Using @Valueinjected configuration properties is tedious, is there any possibility to simplify this step?

Through @ConfigurationPropertiesannotations, the property values ​​​​in the configuration file are injected into the object.

Dependencies can be added to Maven:

Case implementation - login verification

When the server receives the request, it checks whether it is in the login state. If it is, it processes the request normally. If not, it intercepts it.

The server generally adopts unified interception for the realization of the login verification function, and marks it if it is logged in.

conversational technology

cookie

Cookie: client session tracking technology, technology supported by http protocol. After successful login, the server responds with set-cookie and sends the cookie to the browser. The browser caches the cookie locally, and the subsequent request headers carry the cookie. Verify login status.

Disadvantages of cookies:

• Mobile APP is not available
• Not secure, user can disable cookies
• Cookies cannot cross domains
  • Cross-domain is divided into three dimensions, protocol, IP, port

session

Session is a server-side session tracking technology. The session is stored on the server side, and its bottom layer is still based on cookies.

The principle of session tracking:
The browser login request gives JSESSION, that is, the session id, the server sets the session id through set-cookie, and saves it on the server, and then checks the session id in the cookie carried by the browser when sending the request Whether it is consistent with the one saved by the server can determine whether it is a session.

Disadvantages of session:
Because the session is stored on the server, the session cannot be used in the server cluster.

token technology

After the browser logs in successfully, the server generates a token for the client, and the client saves the token, which is carried in subsequent requests.

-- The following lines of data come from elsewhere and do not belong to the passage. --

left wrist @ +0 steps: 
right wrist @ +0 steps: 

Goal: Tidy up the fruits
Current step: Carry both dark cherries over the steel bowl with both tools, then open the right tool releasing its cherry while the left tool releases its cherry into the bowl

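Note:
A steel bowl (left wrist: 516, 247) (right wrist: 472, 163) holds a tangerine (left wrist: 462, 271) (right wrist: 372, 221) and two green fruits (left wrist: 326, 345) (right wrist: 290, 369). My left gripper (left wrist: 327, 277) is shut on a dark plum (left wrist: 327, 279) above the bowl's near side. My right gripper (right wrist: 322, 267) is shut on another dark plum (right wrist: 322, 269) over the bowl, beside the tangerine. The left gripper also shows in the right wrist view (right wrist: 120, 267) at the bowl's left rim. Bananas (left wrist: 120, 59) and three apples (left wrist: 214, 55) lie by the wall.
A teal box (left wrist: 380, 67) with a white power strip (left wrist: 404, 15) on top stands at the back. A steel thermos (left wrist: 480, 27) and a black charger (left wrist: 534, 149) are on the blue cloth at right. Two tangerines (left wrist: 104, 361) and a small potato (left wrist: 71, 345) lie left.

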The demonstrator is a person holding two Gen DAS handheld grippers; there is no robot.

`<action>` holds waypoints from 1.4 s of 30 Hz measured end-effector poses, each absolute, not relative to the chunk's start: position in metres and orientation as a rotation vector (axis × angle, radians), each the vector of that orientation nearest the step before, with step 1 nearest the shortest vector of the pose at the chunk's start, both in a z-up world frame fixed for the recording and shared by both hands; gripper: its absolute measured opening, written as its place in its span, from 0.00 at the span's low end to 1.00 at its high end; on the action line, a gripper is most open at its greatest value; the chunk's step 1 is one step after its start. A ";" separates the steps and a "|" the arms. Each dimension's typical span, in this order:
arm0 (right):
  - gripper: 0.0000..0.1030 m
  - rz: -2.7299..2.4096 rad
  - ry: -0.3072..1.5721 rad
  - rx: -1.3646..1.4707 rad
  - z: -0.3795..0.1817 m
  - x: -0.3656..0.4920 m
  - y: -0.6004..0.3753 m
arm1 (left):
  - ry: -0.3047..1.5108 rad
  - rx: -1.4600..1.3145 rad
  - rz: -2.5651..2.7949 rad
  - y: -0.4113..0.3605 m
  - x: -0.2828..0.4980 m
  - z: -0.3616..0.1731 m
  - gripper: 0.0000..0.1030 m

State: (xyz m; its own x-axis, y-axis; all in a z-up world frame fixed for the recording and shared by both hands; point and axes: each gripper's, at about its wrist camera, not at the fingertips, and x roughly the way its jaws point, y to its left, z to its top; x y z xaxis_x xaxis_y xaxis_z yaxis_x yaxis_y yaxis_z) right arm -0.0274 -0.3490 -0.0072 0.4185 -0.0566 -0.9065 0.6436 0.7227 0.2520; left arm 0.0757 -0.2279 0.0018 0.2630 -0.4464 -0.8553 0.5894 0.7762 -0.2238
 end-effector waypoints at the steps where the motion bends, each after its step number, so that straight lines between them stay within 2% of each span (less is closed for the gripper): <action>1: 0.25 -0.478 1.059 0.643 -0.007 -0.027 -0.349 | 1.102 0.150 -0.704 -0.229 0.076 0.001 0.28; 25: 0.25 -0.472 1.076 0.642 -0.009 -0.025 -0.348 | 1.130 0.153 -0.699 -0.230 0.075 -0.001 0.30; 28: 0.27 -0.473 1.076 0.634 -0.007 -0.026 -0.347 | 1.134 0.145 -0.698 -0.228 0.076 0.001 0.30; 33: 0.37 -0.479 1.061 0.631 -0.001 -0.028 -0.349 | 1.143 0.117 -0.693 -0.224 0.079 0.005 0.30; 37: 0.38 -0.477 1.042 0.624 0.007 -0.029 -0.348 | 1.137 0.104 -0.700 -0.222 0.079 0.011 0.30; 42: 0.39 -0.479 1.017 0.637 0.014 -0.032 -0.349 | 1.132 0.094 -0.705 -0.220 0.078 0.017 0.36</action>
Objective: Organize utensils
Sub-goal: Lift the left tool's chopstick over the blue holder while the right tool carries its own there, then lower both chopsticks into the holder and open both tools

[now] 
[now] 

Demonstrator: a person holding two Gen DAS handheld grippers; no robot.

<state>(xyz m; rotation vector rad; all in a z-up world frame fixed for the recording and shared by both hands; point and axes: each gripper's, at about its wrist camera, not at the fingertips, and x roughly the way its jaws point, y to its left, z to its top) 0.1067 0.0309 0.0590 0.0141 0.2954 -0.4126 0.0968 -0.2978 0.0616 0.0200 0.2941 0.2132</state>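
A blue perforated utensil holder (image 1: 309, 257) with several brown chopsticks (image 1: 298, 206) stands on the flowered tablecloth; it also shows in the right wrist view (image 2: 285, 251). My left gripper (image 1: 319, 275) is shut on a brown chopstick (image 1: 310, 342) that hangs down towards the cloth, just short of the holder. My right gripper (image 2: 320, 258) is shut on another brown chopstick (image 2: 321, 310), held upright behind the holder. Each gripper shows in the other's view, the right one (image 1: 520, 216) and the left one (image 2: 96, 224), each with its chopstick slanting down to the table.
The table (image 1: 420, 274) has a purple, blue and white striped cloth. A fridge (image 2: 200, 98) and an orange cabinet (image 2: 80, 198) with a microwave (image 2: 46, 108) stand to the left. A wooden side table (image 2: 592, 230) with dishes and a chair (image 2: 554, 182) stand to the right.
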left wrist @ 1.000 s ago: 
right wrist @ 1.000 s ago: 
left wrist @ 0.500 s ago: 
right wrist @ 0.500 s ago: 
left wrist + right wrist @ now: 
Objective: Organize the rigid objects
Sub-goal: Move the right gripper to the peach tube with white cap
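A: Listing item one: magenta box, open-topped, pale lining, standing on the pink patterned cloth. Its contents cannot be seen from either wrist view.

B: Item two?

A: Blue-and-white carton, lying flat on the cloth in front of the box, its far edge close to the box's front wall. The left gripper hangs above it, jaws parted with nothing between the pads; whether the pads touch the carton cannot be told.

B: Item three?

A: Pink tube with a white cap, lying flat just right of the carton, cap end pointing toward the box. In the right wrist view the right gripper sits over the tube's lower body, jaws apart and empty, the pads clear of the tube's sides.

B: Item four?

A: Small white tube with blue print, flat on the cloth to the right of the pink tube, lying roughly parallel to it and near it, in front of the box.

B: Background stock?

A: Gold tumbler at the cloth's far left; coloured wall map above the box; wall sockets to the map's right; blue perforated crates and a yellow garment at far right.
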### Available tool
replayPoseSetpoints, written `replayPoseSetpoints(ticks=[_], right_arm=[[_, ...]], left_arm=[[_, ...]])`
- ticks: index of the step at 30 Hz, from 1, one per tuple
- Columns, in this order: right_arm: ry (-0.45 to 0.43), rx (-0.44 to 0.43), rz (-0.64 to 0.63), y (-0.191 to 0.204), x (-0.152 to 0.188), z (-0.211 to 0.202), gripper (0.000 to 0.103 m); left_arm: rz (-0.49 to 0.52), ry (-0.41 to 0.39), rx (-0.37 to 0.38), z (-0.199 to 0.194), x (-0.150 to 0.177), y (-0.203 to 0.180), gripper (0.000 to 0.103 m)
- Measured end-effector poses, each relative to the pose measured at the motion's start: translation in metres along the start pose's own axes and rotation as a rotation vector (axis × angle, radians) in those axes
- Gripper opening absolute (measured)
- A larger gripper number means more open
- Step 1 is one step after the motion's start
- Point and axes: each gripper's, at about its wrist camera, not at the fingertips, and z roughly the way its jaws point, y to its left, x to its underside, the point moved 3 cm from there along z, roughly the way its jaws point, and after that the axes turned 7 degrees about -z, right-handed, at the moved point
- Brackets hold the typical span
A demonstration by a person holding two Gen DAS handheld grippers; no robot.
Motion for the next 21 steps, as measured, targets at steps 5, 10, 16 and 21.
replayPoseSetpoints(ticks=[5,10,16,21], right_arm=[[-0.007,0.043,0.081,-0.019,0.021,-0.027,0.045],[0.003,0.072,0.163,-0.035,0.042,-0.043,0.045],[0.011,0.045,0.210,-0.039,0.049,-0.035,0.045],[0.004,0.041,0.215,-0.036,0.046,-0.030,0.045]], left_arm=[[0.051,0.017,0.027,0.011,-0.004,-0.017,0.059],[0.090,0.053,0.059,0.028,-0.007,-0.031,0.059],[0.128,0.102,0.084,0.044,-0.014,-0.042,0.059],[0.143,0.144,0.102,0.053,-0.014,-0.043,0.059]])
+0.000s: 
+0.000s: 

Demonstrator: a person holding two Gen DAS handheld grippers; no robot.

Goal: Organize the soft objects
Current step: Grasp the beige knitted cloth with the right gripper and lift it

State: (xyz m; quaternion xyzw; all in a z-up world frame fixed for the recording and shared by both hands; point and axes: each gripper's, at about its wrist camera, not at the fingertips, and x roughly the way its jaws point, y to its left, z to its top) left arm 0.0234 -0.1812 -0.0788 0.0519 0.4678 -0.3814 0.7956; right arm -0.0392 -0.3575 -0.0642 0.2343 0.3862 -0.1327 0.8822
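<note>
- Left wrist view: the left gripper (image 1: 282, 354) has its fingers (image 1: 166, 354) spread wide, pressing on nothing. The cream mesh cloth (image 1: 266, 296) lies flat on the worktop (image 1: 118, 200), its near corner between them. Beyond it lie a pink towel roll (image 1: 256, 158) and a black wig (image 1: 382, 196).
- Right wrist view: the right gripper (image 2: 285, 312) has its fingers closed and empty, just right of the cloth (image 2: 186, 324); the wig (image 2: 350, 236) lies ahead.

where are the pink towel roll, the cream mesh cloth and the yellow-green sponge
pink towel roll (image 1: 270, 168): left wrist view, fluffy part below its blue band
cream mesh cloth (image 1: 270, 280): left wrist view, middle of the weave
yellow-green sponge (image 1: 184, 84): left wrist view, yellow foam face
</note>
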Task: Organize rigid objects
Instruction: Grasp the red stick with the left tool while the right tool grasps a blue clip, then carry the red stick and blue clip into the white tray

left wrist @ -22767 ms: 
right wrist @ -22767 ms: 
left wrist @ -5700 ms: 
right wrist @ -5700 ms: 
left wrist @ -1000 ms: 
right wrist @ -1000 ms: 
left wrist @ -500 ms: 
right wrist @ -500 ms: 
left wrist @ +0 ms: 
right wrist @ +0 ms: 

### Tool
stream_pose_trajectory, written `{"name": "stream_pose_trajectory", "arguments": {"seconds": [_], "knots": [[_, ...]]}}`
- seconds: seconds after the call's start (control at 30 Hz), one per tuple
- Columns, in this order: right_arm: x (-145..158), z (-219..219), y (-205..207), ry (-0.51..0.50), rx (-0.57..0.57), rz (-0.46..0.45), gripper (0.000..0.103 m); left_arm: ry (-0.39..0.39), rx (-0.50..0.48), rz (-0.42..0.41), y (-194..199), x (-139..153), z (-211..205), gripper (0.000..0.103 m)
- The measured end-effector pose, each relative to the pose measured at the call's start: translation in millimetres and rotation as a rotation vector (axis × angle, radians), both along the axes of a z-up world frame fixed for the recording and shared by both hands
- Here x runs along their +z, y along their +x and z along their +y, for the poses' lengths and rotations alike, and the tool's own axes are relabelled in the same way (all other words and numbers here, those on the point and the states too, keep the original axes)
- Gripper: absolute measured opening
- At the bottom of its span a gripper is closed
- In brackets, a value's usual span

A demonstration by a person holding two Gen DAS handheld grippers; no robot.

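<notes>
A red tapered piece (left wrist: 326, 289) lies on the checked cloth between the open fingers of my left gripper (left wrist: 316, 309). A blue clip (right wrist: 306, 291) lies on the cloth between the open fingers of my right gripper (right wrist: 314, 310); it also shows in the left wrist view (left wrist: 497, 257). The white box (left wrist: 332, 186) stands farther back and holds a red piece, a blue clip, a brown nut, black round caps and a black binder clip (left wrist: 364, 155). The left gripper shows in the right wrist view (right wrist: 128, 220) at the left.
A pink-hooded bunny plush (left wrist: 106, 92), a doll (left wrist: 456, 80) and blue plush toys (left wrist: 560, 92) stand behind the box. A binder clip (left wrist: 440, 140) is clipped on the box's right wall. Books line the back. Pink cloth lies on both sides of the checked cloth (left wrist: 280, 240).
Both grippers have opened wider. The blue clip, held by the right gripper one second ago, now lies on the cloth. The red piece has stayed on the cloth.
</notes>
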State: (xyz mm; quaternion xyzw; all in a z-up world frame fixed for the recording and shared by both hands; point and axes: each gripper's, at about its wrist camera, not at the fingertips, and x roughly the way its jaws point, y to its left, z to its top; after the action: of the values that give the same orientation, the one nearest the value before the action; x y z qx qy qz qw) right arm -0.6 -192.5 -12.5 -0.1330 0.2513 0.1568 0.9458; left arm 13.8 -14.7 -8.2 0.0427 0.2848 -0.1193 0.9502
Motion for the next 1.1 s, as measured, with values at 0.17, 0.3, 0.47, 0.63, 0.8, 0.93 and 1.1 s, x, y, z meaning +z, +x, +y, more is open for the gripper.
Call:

If information needs to be shared in the same session, the information is stored in the token.

advantage:

• The token token can be stored in a cookie or locally on the client side, so it supports PC and mobile terminals.
• It can solve the authentication problem in the cluster environment.

Disadvantage: token token needs to be implemented by yourself

JWT token

JWT (Json Web Token), json network token, defines a concise] self-contained format for securely transmitting information in json data format between two communicating parties. Due to the existence of digital signatures, these messages are reliable.

A JWT token mainly consists of three parts, .connected by two points:

• header (header), record token type, signature algorithm
• payload (payload), carrying some custom information, default information.
• signature (signature), to prevent the token from being tampered with, to ensure security, add the header and payload to the specified secret key, and calculate it through the specified signature algorithm.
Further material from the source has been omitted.